The railway use case is working on an innovative highly-autonomous object controller that needs to operate with limited energy and guarantees a high availability, allowing the object controller to work with no need for any wiring between it and the central interlocking. Figure 4 shows a simplified diagram of the elements that communicate with the object controller. The object controller performs functions with different levels of criticality regarding the parameters of the safety, security, reliability, availability and maintainability of a SIL-4 system. For instance, some functions are safety-critical, and others are not, but the system must show a high level of reliability and security. Therefore, the implementation of this use case is based on the mixed-criticality architecture proposed by SAFEPOWER (see Figure 1). The object controller was implemented on the virtual platform and the real hardware. platform.
The competitive advantages of the object controller based on the SAFEPOWER architecture are summarized below:
  • System scalability due to the decentralized operation.
  • System modularity due to autonomous power supply and low-power consumption technologies,
  • Deployment and maintainability cost reduction due to less wiring.

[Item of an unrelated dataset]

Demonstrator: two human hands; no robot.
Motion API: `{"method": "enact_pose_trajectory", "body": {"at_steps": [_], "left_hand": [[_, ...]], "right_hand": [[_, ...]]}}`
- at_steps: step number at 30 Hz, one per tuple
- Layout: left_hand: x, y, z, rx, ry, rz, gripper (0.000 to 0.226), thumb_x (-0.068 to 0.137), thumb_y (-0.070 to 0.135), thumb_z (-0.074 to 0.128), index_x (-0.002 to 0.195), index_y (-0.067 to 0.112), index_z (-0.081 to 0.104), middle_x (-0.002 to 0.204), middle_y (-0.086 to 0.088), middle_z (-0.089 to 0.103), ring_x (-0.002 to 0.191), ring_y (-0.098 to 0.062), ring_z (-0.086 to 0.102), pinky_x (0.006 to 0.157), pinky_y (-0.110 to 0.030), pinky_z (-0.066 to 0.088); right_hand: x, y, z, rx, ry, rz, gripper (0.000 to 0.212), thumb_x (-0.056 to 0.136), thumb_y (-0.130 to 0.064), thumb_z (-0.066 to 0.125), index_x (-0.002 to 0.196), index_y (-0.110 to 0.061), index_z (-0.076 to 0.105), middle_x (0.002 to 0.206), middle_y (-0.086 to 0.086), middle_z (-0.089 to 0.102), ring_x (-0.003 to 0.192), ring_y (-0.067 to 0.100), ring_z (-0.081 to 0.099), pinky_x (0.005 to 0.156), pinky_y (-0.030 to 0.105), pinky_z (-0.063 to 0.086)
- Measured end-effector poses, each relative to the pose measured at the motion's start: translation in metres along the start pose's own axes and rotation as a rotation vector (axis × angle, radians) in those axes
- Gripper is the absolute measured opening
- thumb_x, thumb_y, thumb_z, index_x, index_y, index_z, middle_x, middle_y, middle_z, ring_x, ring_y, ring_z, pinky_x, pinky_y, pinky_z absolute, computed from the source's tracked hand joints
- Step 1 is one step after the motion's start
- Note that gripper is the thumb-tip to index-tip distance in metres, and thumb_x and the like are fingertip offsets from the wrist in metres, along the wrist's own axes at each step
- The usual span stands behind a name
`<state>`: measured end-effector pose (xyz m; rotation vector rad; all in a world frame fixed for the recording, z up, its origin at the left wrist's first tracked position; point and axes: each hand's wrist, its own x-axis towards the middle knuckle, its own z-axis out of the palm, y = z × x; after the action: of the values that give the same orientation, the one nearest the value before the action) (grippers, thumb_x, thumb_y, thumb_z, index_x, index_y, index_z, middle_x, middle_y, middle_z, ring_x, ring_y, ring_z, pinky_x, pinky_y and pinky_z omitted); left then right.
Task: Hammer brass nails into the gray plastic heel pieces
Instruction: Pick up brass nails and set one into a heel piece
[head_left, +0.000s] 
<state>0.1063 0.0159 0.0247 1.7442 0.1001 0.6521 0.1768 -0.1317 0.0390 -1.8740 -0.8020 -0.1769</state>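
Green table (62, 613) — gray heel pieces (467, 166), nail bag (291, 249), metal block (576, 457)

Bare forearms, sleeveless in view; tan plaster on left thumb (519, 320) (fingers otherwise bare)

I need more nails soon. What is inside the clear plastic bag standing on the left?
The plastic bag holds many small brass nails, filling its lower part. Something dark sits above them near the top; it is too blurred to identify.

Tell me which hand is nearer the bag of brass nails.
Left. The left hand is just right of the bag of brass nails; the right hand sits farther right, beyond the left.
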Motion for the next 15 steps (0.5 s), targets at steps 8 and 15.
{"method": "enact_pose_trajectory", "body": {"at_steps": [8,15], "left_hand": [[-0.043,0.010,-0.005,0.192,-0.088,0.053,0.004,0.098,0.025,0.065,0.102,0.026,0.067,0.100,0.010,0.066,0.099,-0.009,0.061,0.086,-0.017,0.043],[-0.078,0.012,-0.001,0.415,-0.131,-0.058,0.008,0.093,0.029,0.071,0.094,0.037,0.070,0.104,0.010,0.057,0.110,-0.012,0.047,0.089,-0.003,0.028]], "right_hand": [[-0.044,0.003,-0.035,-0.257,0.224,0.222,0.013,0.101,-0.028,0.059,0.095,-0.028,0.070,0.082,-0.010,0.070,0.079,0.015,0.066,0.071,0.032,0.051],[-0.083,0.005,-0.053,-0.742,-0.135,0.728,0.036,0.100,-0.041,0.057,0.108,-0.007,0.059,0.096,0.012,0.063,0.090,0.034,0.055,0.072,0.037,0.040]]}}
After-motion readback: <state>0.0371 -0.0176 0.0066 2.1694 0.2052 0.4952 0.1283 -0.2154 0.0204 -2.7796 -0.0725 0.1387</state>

5.1.2. Mapping Railway UC to the SAFEPOWER Reference Architecture

Figure 5 shows the mapping of the railway use case to the SAFEPOWER reference architecture and the components implemented. The object controller processes the field elements information as digital input/output information and sends it to the interlocking. The interlocking knows the field topology. The object controller also exchanges information with the diagnostic and maintenance system. The object controller stores each event and alarm that occurs during processing to allow for post-processing by the diagnostic and maintenance system.
The railway UC defines four partitions with different criticality levels. These partitions run in the Processing System (PS) of the Zynq SoC (see the periodic time-triggered schedule in Figure 6) over XtratuM (see Figure 5), which guarantees a robust partitioned environment:
  • P_MON: Power Monitoring Partition (SIL4),
  • P_IO_MNG: Input/Output Management Partition (SIL4),
  • P_ETH/TCP: Ethernet, TCP and security library Partition (SIL0)
  • P_DIAG: Diagnosis Partition (SIL0)

5.1.3. Railway UC Evaluation Setup

The railway UC tests were executed according to the operation state machine depicted in Figure 7), where low-power techniques are allocated as follows:
  • In Normalmode, the safety functionality is executed:
    • In Normal/Normal mode, no LPT is applied.
    • In Normal/Trimmed mode, frequency scaling from 400 MHz–200 MHz is applied.
    • In Normal/Dropped mode, Diagnostic Partition (P_DIAG) is switched off, setting the processor to idle instead.
  • In Fault mode, the safety functionality is not running due to a fault situation having been detected:
    • In Fault/Normal mode, voltage scaling is applied to the PS part from 1 V–0.9 V.
    • In Fault/Trimmed mode, frequency and voltage scaling are applied.
    • In Fault/Dropped mode, PL is switched off. There is no railway functionality in this mode, but monitoring is working normally.
Transition between the two modes is triggered depending on the temperature and power consumption measurements.
To perform the intended tests on the SAFEPOWER hardware (PCB), the validation environment (see the top part of Figure 8) with the following components has been developed:
  • SAFEPOWER PCB: runs the object controller application.
  • Interlocking: communicates with the object controller, giving orders and receiving the inputs’ state.
  • Operating terminal: represents the state of the field elements controlled by the interlocking.
  • Diagnostic terminal: processes the events sent by the object controller.
  • NS SiCamPC: simulates the field elements.
  • PLC Beckhoff: translates object controller inputs/outputs to NS SiCamPC field elements.
  • IHM SiCamPC: executes test scripts.
At the virtual platform level, a similar validation environment setup has been developed (see the bottom part of Figure 8), with the difference that the SAFEPOWER PCB was replaced with SAFEPOWER OVP (cf. Section 4), the interlocking component was replaced with a simulator and no explicit simulation of the PLC Beckhoff was considered.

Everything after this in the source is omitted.